■ Your assignment: From the data below, copy out every line in which the word "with" occurs.

■ Collected material:
--*--

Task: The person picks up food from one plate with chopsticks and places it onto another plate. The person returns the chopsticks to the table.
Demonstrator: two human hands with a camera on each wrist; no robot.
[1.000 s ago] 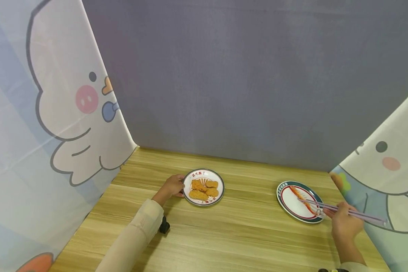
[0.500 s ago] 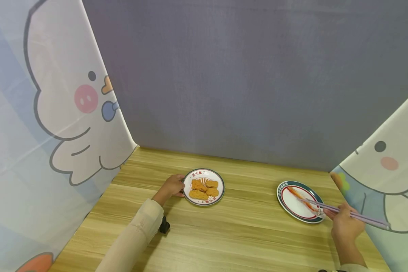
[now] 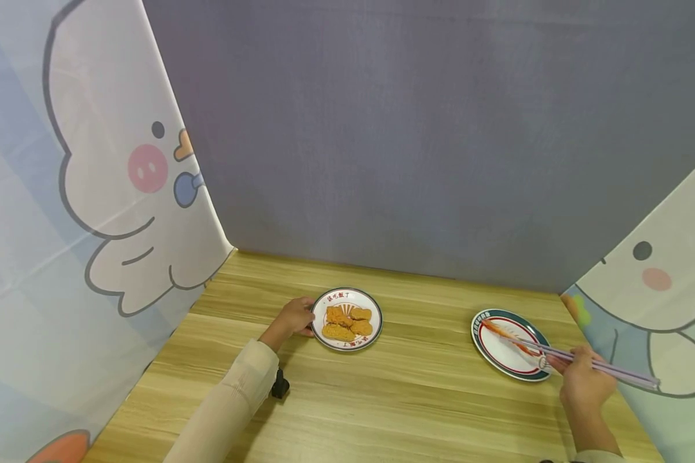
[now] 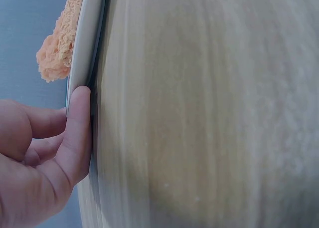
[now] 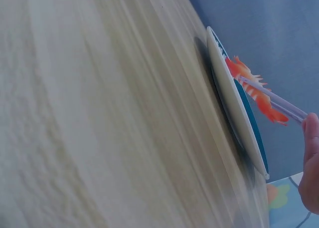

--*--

■ Task response:
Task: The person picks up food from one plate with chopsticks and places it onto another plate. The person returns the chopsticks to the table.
Demonstrator: two human hands with a camera on each wrist; no robot.

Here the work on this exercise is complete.